Work to complete:
Could you find every line in the entries below that holds the word "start" and copy it?

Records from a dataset
****************

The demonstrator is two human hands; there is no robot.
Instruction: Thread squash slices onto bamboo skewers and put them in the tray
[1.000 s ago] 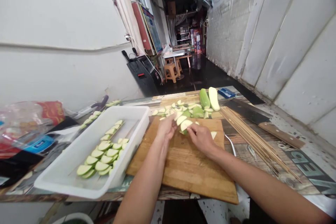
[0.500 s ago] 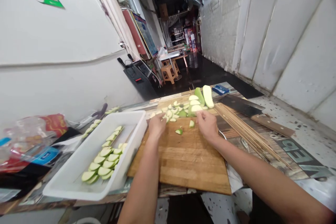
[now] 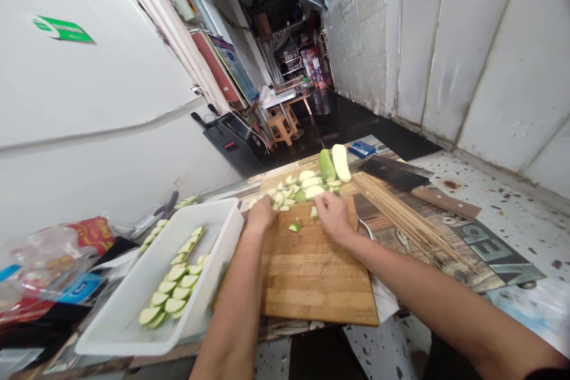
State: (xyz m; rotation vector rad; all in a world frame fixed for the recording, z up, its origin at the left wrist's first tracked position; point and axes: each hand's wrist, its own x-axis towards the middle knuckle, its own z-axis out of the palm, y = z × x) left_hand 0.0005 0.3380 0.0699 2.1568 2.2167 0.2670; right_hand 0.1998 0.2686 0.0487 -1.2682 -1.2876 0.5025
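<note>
My left hand [image 3: 261, 212] is at the far left of the wooden cutting board [image 3: 318, 285], against a heap of small pale vegetable pieces [image 3: 280, 195]; its fingertips are mostly hidden. At the board's far right edge, my right hand [image 3: 335, 217] has its fingers curled together at a pale vegetable slice [image 3: 315, 192]. More long slices [image 3: 308, 176] lie just beyond it. A green-edged end piece [image 3: 294, 227] rests on the board between the hands. Behind stand a green-skinned vegetable half [image 3: 326, 165] and one with its pale cut face [image 3: 341, 163] showing.
Left of the board, a white plastic tub [image 3: 129, 347] contains skewered green-edged slices [image 3: 171, 294]. On the right lie a bundle of bamboo skewers [image 3: 409, 222], a cleaver [image 3: 401, 178] and a blue packet [image 3: 361, 149]. Plastic bags [image 3: 57, 255] crowd the far left.
My right hand and the long slices have shifted left, nearer the small pieces, and away from the vegetable halves. The camera view has also turned slightly.
</note>
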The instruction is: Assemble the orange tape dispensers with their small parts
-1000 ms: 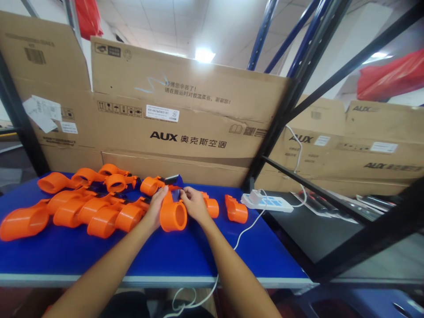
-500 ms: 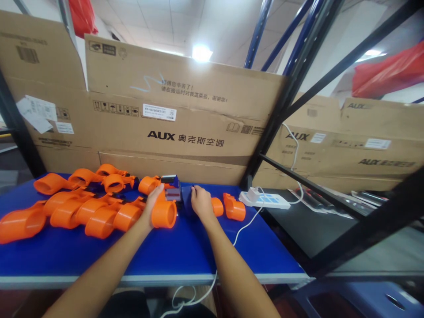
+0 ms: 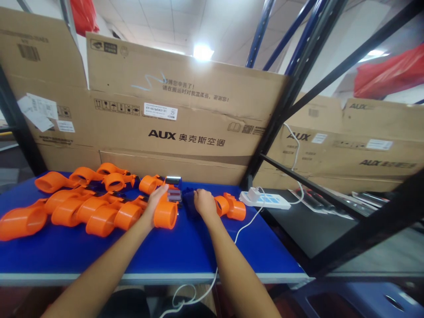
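Orange holder [image 3: 165, 215], grasped in the left hand [image 3: 155, 206] over the blue tabletop [image 3: 149, 251], apparently mid-handling. Left of that holder, similar orange holders [image 3: 100, 223] in staggered rows. Right of it, right hand [image 3: 205, 204], fingers curled at a dark blue piece [image 3: 189, 203], too blurred to tell whether gripped. Farther right, orange parts [image 3: 236, 210], then a power strip [image 3: 278, 202] with a white plug [image 3: 254, 194] in it.

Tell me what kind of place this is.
Probably a small workshop or packing station: a blue-topped workbench holds many similar orange plastic parts, with a power strip beside them and AUX cardboard propped behind.
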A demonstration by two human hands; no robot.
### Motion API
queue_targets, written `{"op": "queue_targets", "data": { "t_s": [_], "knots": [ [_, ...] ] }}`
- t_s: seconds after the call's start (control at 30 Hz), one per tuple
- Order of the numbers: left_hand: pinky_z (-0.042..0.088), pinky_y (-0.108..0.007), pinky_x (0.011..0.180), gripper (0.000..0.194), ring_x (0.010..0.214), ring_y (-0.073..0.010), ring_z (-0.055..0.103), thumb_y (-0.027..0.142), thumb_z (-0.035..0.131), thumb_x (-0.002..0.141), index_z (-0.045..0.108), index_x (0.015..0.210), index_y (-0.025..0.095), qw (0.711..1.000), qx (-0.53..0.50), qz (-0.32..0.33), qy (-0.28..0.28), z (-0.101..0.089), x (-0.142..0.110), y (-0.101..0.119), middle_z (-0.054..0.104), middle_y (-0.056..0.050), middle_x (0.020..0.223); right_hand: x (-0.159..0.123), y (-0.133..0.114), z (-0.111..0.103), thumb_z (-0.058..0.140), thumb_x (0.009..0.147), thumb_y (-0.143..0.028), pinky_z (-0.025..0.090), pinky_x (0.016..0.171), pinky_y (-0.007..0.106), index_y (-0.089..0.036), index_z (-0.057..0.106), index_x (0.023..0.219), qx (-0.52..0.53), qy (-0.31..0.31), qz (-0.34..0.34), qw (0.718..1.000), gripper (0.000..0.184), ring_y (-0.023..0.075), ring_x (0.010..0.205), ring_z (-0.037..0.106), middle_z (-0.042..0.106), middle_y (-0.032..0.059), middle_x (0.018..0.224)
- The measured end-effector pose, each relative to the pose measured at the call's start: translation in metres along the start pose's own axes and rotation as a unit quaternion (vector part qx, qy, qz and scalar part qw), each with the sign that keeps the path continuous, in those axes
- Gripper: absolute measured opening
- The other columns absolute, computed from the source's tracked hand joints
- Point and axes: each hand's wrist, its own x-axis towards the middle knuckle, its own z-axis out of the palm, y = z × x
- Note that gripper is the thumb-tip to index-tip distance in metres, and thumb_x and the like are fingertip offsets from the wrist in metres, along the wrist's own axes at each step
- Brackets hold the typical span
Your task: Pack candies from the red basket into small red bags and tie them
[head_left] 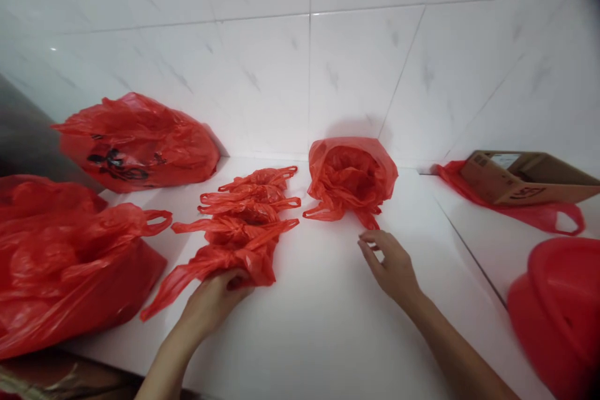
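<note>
My left hand [215,300] is at the near end of a row of several knotted red plastic bags. Its fingers are curled around the lower edge of the nearest plastic bag [253,262] and partly hidden by it. My right hand [391,265] hovers above the white surface, thumb and forefinger slightly apart with nothing visible between them. Just beyond its fingertips stands an open red plastic bag [354,169], its mouth facing me, crumpled red plastic inside and its handles hanging forward.
Two large red plastic bags, one full and bulging [70,275], one with black print [140,144], are on the left. To the right are an open cardboard box [497,181] on a flat red bag and a red plastic basin [534,312]. A white tiled wall [262,75] rises behind.
</note>
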Motion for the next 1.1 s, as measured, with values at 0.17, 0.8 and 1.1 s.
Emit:
{"op": "queue_targets", "data": {
  "t_s": [0.17, 0.8, 1.1],
  "knots": [
    [0.047, -0.034, 0.083, 0.024, 0.098, -0.0259, 0.063, 0.041, 0.056, 0.082, 0.070, 0.093, 0.026, 0.993, 0.039, 0.052, 0.097, -0.002, 0.050, -0.003, 0.070, -0.003, 0.103, 0.050, 0.000, 0.013, 0.053, 0.089, -0.031, 0.054, 0.077, 0.040, -0.024, 0.067, 0.106, -0.125, -0.004, -0.046, 0.991, 0.023, 0.0282, 0.113, 0.057, 0.051, 0.0090, 0.138],
    [0.030, -0.046, 0.112, 0.074, 0.140, -0.0248, 0.032, 0.043, 0.061, 0.086, 0.022, 0.148, 0.032, 0.930, -0.320, 0.173, 0.042, 0.032, 0.000, 0.102, 0.030, -0.010, 0.155, 0.014, -0.074, -0.028, 0.055, 0.090, -0.028, 0.053, 0.077, 0.031, -0.025, 0.065, 0.107, 0.143, 0.113, 0.004, 0.983, 0.020, 0.0189, 0.094, 0.062, 0.065, 0.0062, 0.105],
    [0.049, -0.029, 0.078, 0.028, 0.080, -0.0155, 0.060, 0.044, 0.058, 0.086, 0.065, 0.093, 0.017, 0.893, -0.433, 0.126, 0.005, 0.050, 0.024, 0.128, 0.064, -0.002, 0.083, -0.020, -0.064, -0.032, 0.057, 0.088, -0.032, 0.052, 0.070, 0.028, -0.025, 0.066, 0.106, 0.187, 0.032, 0.095, 0.977, 0.022, 0.0147, 0.077, 0.061, 0.067, 0.0037, 0.095]
  ]
}}
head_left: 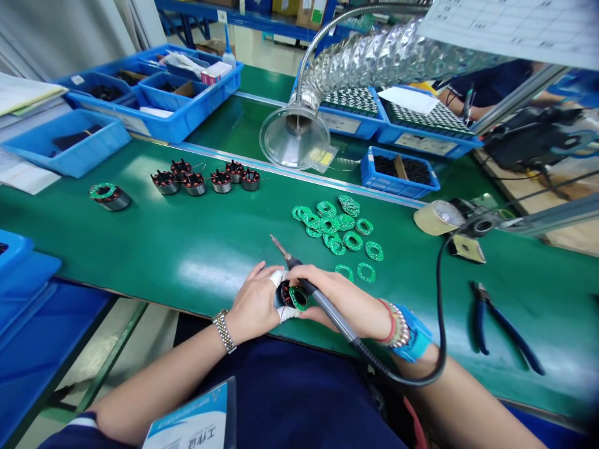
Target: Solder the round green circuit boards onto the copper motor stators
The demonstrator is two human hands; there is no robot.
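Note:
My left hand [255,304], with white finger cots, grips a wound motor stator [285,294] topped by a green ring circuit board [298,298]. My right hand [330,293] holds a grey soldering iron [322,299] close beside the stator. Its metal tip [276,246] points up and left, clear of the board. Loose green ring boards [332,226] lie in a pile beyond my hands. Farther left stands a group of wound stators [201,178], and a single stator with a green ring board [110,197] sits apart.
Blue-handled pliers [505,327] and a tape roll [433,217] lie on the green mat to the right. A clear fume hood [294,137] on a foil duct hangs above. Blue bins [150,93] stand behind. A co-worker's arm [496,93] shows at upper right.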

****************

Answer to this problem:
- t_s: seconds after the call's start (control at 30 Hz), one per tuple
- The measured end-effector pose, each relative to the pose measured at the call's start: translation in metres along the start pose's own axes and rotation as a unit quaternion (vector part qx, qy, qz and scalar part qw), each with the sign that keeps the path continuous, in those axes

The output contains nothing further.